I am solving the following problem with CVX.

minimise a linear function of \mathbf{x} where \mathbf{x} is a K\times 1 column vector (all components greater than or equal to zero) and also det(\mathbf{I}+x_1\mathbf{A}_1+\cdots x_K\mathbf{A}_K)> a certain floor, where \mathbf{A}_i are M\times M are given positive definite square matrices.

Can you give some rough idea about the complexity of the problem with respect both K and M? Is it square or cube with respect to them?

This is outside of the scope of my personal expertise, and really outside the scope of this forum.

Sorry. Since it involves the inner workings of CVX, this is the place I could turn to to know how CVX solves the problem.

Not really the inner workings of CVX, but rather the solvers that CVX uses.

Perhaps Erling from MOSEK will come along. I think he has posted before on complexity of various SDPs.

If you want a theoretical answer, then you just convert your problem to standard SDP i.e.

Next you look up the complexity of solving such an SDP. I guess that should be in the book of Boyd and Vanderberhe.
My guess is that the worst case complexity will be cubic in M. I mean checking positive definiteness will be cubic in M.
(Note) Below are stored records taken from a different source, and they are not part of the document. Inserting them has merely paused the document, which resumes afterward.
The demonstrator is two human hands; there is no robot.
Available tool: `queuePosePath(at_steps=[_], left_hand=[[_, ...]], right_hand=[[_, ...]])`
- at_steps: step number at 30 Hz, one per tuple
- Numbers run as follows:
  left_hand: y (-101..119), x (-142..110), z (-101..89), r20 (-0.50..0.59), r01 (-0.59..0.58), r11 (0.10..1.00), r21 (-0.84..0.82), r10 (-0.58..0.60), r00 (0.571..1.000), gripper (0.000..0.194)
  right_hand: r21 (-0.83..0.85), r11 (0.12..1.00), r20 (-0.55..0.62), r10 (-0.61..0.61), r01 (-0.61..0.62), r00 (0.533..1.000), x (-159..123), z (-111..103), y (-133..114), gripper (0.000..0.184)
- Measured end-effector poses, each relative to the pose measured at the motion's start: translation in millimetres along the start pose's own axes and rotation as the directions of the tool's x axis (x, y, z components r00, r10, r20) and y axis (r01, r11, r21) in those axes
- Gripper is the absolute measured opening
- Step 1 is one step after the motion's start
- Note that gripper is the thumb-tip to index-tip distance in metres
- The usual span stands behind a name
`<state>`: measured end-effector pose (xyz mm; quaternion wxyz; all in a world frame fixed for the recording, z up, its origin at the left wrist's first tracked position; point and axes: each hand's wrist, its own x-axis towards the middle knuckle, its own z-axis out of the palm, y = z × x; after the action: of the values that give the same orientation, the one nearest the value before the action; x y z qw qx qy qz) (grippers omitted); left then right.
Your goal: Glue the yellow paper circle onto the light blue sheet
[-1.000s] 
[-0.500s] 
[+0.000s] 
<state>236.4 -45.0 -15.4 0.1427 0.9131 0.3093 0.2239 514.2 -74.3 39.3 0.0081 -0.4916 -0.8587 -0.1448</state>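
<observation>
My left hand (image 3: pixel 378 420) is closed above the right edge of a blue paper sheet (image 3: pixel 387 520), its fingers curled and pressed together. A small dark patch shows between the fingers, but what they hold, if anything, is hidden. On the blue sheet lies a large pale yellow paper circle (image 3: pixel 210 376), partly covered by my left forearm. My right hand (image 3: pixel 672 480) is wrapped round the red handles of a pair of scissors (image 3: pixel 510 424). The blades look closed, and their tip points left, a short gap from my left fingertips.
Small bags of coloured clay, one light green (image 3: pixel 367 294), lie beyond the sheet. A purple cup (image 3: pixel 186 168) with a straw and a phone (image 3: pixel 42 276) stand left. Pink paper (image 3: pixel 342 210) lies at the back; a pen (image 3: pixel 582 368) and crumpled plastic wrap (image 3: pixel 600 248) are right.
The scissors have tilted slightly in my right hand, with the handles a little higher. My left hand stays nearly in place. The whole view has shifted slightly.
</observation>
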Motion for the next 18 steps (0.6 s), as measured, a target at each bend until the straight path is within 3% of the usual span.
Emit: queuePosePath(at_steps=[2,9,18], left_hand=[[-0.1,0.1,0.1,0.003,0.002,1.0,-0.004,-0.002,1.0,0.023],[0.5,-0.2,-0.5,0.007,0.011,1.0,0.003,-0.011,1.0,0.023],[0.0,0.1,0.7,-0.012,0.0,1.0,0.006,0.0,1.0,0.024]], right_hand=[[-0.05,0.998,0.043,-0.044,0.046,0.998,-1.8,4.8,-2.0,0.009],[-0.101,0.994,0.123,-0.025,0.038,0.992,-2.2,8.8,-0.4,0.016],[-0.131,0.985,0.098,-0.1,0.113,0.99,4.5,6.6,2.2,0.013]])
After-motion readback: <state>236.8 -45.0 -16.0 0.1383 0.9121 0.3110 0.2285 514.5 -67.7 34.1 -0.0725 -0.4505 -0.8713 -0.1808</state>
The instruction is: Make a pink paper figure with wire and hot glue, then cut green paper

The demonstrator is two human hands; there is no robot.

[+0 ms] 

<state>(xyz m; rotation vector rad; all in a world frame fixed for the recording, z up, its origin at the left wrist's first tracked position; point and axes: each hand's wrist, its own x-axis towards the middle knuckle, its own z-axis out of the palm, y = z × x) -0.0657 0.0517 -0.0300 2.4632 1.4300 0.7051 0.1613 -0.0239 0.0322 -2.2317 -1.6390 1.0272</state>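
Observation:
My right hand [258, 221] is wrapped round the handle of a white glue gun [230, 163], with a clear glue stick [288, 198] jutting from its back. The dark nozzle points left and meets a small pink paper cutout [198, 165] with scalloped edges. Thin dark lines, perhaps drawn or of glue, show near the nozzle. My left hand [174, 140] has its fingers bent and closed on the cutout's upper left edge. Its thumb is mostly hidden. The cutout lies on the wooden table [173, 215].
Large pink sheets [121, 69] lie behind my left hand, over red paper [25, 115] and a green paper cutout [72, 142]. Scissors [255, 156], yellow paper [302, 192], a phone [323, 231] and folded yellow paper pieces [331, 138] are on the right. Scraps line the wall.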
If you want to know what the practical running time is then answer would be along the line

http://docs.mosek.com/7.1/pythonapi/Usage_guidelines.html#section-node-_Usage%20guidelines_Writing%20task%20data%20to%20a%20file

adapted to the SDP case.

1 Like

Thanks a lot, but the problem is not semidefinite programming.

The constraint is on a scalar (a determinant actually), not on a matrix to be positive definite.

Given the other answers I thought it could be rewritten as a SDP. If that is not case, then I cannot help. Sorry.

I think Erling’s point is that the stated problem can be written as a standard SDP, even though it doesn’t take that form as you (OP) have stated it.

It can indeed be written as a standard SDP. Though as you have written it, it is not even convex. You need to take the $n$th root of the determinant to make it so.